> **Task goal**
State how many lines in the listing below contain the word "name", with no other words.

> **Given information**
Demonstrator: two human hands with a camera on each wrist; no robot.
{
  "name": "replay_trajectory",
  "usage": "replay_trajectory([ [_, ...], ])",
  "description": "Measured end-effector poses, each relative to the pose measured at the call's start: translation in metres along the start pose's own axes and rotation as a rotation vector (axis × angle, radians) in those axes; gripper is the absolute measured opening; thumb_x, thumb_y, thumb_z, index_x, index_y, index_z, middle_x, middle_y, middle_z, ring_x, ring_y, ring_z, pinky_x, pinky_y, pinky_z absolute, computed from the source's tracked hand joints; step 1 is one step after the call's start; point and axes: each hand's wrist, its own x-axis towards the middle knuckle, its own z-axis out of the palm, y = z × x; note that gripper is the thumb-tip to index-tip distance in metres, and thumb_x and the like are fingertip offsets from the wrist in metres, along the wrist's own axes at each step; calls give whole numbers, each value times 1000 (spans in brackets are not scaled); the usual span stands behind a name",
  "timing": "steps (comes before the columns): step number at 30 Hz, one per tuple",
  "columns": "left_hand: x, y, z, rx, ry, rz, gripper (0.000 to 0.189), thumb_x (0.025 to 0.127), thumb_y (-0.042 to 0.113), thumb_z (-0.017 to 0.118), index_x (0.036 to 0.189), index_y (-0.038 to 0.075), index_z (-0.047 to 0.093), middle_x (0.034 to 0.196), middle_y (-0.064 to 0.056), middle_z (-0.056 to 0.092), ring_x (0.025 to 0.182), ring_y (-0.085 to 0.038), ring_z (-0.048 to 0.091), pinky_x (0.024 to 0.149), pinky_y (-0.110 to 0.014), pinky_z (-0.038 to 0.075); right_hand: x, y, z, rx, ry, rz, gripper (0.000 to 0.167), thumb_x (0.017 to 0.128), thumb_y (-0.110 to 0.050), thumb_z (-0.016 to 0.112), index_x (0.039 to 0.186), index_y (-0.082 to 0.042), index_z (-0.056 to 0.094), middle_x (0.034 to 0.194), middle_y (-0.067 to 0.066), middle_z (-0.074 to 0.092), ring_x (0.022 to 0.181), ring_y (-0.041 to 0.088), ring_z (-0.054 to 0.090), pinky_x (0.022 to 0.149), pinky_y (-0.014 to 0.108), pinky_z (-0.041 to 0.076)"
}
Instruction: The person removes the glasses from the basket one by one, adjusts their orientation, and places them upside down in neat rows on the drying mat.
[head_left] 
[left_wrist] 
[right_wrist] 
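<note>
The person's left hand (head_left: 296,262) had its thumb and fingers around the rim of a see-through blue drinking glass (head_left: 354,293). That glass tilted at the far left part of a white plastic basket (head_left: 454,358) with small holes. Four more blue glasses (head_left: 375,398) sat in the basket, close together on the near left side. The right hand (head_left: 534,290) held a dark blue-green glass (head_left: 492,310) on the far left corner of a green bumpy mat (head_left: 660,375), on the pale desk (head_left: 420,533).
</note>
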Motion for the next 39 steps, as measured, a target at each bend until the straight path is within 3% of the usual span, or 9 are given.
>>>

> **Response to this exercise**
2